### EXERCISE DESCRIPTION
Every line of the records below from the line with "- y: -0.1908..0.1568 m" up to and including the line with "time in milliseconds" must be reproduced exactly, and no line outside that range.

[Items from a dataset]
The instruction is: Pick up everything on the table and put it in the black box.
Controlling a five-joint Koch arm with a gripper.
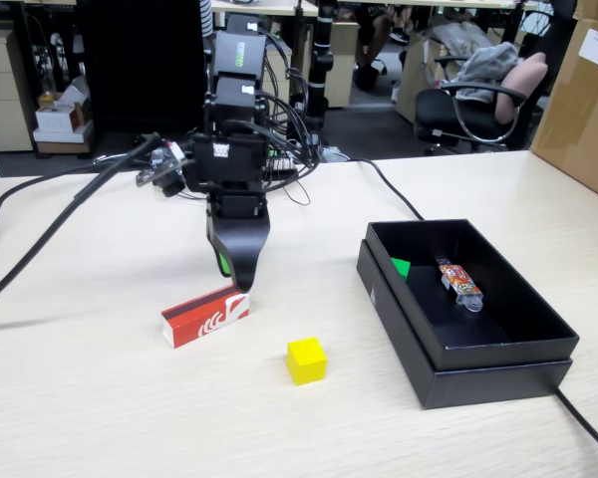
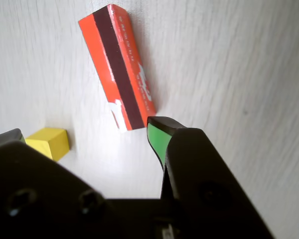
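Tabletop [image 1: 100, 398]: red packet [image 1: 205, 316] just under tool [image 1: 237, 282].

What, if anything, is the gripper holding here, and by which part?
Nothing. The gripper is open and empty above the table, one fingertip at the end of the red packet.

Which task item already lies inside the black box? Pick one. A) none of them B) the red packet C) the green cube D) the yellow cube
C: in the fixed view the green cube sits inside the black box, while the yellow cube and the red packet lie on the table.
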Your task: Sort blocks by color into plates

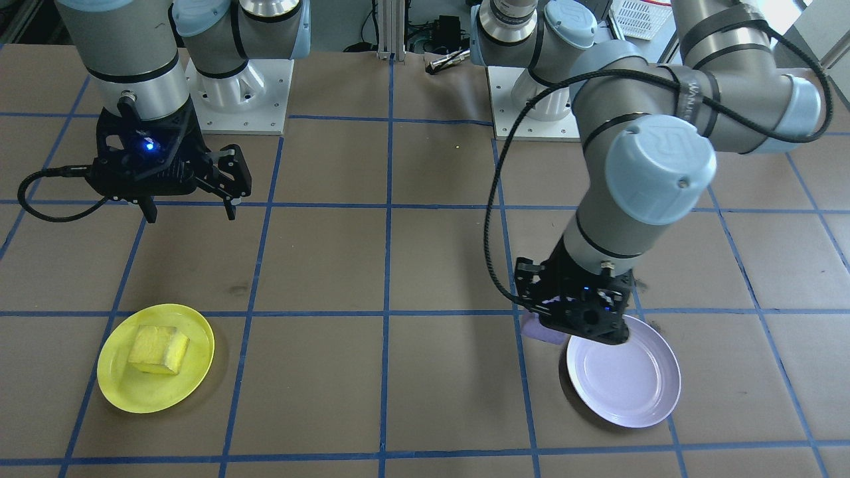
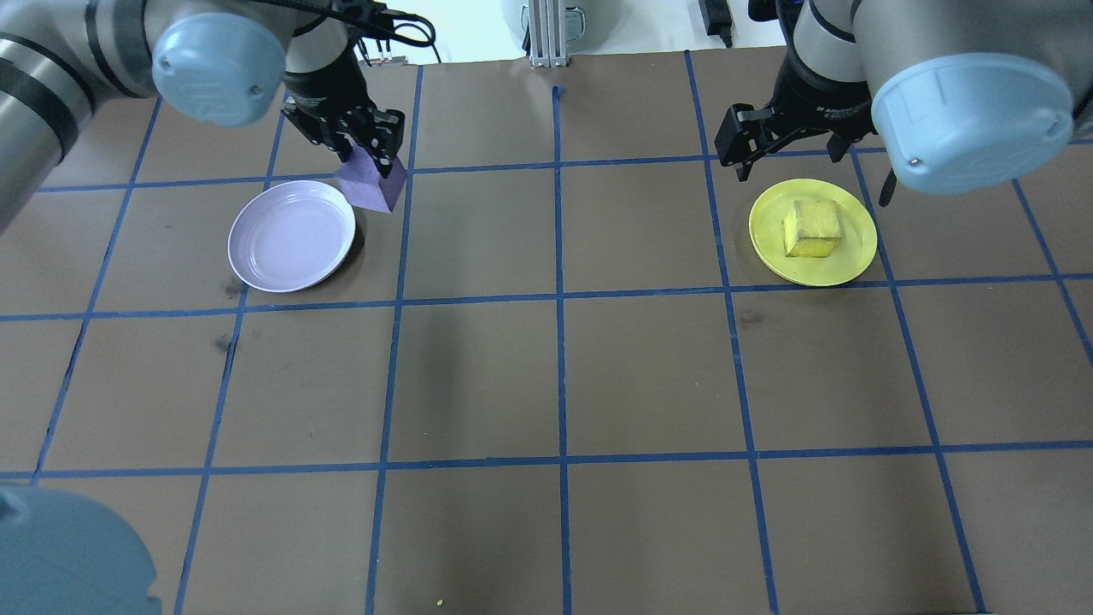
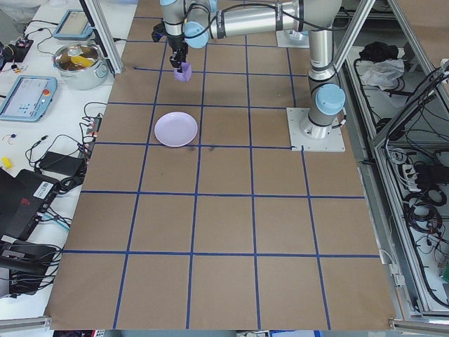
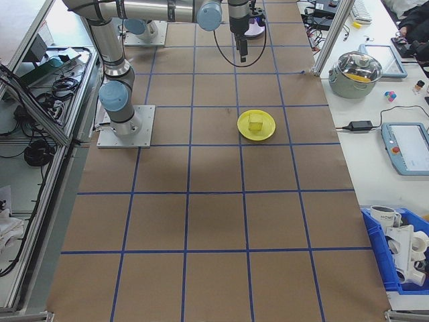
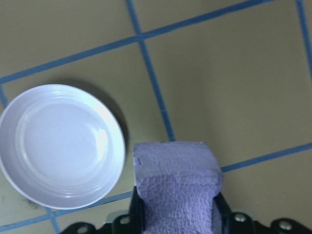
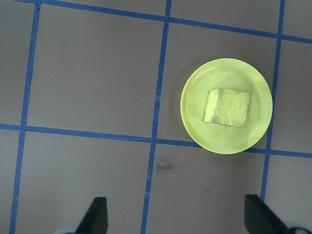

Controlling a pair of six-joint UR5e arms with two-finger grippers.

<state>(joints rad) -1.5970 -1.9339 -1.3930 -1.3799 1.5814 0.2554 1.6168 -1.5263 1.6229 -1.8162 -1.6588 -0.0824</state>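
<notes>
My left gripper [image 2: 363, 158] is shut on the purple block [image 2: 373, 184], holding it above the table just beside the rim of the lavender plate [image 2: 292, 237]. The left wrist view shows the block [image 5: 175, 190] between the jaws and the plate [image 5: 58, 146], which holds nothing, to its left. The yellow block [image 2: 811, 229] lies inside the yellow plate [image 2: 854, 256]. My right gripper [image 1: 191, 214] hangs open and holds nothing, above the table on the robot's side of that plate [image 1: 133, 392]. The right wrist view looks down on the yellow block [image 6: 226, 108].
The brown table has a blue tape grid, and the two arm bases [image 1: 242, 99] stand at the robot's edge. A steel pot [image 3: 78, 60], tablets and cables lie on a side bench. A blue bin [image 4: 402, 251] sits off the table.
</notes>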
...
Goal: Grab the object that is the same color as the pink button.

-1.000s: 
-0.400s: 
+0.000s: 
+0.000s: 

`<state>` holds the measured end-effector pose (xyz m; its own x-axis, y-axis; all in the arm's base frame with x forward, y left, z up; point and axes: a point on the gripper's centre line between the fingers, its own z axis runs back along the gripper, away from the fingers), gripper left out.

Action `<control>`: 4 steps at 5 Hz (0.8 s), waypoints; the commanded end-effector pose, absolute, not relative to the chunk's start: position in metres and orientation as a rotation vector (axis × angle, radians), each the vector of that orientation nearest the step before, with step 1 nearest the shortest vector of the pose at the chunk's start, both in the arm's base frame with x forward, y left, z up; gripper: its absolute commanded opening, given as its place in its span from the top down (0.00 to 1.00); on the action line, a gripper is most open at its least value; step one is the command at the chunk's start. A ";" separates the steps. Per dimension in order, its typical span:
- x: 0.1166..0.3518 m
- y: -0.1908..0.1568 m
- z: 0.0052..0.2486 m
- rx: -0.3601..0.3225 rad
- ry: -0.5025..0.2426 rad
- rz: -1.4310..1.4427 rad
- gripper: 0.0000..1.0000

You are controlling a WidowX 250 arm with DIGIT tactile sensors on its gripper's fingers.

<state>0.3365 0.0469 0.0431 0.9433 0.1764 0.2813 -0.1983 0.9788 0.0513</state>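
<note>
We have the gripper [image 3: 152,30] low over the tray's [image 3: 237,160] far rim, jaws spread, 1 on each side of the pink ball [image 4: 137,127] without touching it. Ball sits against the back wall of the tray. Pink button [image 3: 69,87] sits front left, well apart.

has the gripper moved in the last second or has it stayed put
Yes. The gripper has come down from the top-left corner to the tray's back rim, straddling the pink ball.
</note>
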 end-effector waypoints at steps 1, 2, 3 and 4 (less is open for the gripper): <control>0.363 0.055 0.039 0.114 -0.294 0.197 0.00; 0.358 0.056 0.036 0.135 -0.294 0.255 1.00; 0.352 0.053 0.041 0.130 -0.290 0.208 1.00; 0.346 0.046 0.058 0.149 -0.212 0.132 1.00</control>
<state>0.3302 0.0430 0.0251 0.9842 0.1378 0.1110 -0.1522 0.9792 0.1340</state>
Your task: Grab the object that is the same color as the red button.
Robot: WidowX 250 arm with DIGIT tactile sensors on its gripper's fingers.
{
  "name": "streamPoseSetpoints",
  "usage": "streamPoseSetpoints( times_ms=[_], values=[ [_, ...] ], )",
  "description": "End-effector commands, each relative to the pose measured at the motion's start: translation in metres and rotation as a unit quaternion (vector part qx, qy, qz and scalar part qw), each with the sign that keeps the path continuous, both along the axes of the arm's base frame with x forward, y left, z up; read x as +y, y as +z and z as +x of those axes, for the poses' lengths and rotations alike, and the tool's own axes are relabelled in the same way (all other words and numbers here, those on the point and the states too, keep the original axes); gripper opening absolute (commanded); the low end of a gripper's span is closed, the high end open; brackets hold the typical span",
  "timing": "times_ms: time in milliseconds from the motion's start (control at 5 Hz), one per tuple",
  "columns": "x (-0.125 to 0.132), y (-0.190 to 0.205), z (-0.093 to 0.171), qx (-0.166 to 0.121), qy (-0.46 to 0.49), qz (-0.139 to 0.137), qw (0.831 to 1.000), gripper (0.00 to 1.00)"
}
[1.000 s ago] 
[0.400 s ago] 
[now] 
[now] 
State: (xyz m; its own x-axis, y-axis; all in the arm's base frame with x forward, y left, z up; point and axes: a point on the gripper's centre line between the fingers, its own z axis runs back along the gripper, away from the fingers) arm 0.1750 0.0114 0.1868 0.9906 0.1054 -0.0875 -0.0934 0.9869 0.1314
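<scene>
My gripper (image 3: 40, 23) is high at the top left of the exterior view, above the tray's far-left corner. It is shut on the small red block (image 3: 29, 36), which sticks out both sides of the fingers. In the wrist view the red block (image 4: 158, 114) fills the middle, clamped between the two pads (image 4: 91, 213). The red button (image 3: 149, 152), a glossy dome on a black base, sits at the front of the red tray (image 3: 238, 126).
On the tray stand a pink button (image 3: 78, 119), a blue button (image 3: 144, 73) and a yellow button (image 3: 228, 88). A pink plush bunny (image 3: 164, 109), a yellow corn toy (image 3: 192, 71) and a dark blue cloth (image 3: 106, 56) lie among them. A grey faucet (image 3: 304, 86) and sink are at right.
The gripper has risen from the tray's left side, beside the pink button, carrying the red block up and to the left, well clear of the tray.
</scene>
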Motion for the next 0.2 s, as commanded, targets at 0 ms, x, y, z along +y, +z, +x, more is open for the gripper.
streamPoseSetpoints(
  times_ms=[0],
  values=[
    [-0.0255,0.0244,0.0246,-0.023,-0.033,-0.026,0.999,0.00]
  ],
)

### SOLUTION FOR THIS PROBLEM
- y: -0.1908..0.1568 m
- z: 0.0052..0.2486 m
- rx: -0.3601..0.3225 rad
- ry: -0.5025..0.2426 rad
- rz: -1.4310..1.4427 rad
- gripper: 0.0000..1.0000

You are controlling a WidowX 250 arm with DIGIT tactile sensors on its gripper's fingers.

<state>0.3365 0.0469 0.0431 0.9433 0.1764 0.2813 -0.1983 0.9788 0.0513</state>
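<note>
We have the gripper [image 3: 152,30] low over the tray's [image 3: 237,160] far rim, jaws spread, 1 on each side of the pink ball [image 4: 137,127] without touching it. Ball sits against the back wall of the tray. Pink button [image 3: 69,87] sits front left, well apart.

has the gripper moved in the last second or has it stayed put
Yes. The gripper has come down from the top-left corner to the tray's back rim, straddling the pink ball.
</note>
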 end-effector waypoints at steps 1, 2, 3 and 4 (less is open for the gripper): <control>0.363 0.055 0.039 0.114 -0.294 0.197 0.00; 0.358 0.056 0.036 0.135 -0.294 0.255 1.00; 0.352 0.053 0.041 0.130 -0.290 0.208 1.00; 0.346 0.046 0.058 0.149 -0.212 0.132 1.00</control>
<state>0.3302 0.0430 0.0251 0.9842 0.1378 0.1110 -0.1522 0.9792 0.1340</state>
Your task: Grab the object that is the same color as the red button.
Robot: WidowX 250 arm with DIGIT tactile sensors on its gripper's fingers.
{
  "name": "streamPoseSetpoints",
  "usage": "streamPoseSetpoints( times_ms=[_], values=[ [_, ...] ], )",
  "description": "End-effector commands, each relative to the pose measured at the motion's start: translation in metres and rotation as a unit quaternion (vector part qx, qy, qz and scalar part qw), each with the sign that keeps the path continuous, both along the axes of the arm's base frame with x forward, y left, z up; read x as +y, y as +z and z as +x of those axes, for the poses' lengths and rotations alike, and the tool's own axes are relabelled in the same way (all other words and numbers here, those on the point and the states too, keep the original axes); gripper opening absolute (commanded); the low end of a gripper's span is closed, the high end open; brackets hold the typical span",
  "timing": "times_ms: time in milliseconds from the motion's start (control at 5 Hz), one per tuple",

Further output is not needed for this exercise.